Hurrying forward, I offered the Inspector a deep bow. On the first day of our acquaintance months ago, he had been chasing a criminal, and ever since I’d come to think of him as the great spotted leopard from my village: the speedy and well-muscled hunter who excelled at climbing and jumping, and in slipping silently through the grass with scarcely a ripple.
Drawing myself up again, I continued to keep my eyes lowered. I must never meet the gaze of my superior. To this day, I still didn’t know the color of Inspector Han’s eyes. Was it light or dark brown? Any specks of hazel or gold?
“You called for me, nauri,” I said, addressing the inspector by his honorific.
“Have a look at her.”
I peeked up to see him gesturing at a lump a few paces away. I walked towards the shadow of the weather-beaten fortress wall that enclosed Hanyang, the capital of the Joseon Kingdom, then clenched my teeth, my stomach turning to water. It was a woman. She lay sprawled, her face on the ground. A noblewoman by her dress and jacket, made of a closely-woven ramie cloth, beautifully patterned.
“Flip her around,” the Inspector ordered. “We have yet to see her wound.”
I stepped over the corpse, crouched, and grabbed her shoulder. This was why the Capital Police Bureau kept female slaves like me: I was an extension of police-officers, my hands used by them to arrest female criminals and to examine female victims. For Confucian directive forbid men from touching women who were not directly related to them.
As I flipped the corpse around, her voluminous skirt hushed and I almost jumped back when her hand flopped onto my lap. Holding in a yelp, I closed my eyes, my heart pounding against my chest. I sucked in a deep breath and picked up her hand, moving it aside. Then forced my gaze down again. Blood stained her white collar. A gash with puckered edges stretched across her milky white throat. Her eyes were rolled back, showing the whites.
“Stabbed in the neck.” Inspector Han remained standing as he observed the wound. “The jewel pin is still in her hair…It doesn’t look to be a robbery. What is that under her left shoulder?”
I lifted the shoulder and found a small bloody knife. “Suicide?”
The inspector gathered his hands behind his back and frowned. “We won’t know if it is murder or suicide until she is examined. Look for her hopae.” By law, everyone in Joseon had to carry an identification tag.
I patted the corpse, buried my hand into her skirt and discovered a yellow tag of poplar wood. As for the Chinese characters engraved onto the wood, it likely indicated the bearer’s name, place of birth, status and residence—but I couldn’t say for sure. I didn’t know how to read. Dropping the tag into the Inspector’s outstretched hand, I watched him study the engraving.

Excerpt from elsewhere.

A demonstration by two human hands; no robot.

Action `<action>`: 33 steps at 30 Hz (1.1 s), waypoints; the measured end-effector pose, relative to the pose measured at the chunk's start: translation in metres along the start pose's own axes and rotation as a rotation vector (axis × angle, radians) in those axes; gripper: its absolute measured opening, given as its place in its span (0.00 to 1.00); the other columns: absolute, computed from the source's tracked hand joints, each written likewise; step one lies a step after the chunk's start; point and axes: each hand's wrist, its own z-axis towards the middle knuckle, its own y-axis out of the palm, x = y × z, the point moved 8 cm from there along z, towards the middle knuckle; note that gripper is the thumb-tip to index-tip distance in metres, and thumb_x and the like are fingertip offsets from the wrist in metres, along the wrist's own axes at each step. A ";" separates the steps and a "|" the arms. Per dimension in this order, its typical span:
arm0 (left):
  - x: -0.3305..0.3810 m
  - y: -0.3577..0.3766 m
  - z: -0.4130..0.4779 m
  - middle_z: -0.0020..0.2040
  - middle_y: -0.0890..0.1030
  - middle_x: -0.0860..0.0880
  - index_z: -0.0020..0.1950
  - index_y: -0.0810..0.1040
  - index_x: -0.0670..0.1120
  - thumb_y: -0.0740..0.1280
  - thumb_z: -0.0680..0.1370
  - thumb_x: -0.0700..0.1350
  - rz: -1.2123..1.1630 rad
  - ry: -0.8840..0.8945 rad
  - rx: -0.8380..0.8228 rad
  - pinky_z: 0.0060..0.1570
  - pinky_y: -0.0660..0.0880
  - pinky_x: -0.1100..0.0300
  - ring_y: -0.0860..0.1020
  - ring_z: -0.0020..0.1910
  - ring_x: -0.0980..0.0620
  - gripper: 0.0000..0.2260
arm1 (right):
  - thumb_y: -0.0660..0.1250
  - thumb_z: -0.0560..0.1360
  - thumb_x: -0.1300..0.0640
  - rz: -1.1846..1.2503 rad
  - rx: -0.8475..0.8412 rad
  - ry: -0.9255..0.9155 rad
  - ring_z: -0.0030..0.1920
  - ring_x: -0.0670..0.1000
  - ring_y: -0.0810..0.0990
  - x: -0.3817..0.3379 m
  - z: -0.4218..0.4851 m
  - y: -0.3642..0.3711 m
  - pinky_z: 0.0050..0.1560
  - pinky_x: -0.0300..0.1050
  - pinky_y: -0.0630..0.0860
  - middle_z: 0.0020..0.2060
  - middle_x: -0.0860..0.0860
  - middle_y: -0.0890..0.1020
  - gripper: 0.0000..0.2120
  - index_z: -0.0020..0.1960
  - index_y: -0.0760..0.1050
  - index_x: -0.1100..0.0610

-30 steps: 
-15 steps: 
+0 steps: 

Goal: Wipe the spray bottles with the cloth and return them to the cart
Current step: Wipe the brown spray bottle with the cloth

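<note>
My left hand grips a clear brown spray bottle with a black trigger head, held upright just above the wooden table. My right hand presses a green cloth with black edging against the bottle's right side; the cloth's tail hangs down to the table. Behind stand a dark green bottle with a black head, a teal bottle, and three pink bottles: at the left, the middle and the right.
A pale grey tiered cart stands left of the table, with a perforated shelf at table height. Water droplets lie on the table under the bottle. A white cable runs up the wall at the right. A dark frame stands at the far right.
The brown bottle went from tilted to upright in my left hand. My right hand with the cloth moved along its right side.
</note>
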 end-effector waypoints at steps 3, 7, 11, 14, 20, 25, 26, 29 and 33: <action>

“She belongs to Mr. Lee Gidong’s household.”
A murmur arose from among the officers. “I know her family,” one officer said. “Her husband is the son of a cabinet minister.”
Inspector Han turned to Senior Officer Shim. “Have the close relatives of the deceased questioned.” Then to Sukhyun, “Search for any witnesses.”
I continued to stare at the identification tag in the inspector’s hand. Being illiterate was like being shut away in darkness; words were plastered all over the capital, brushstrokes that had no meaning, though they had great meaning to others. Words were codes that I was not permitted to understand.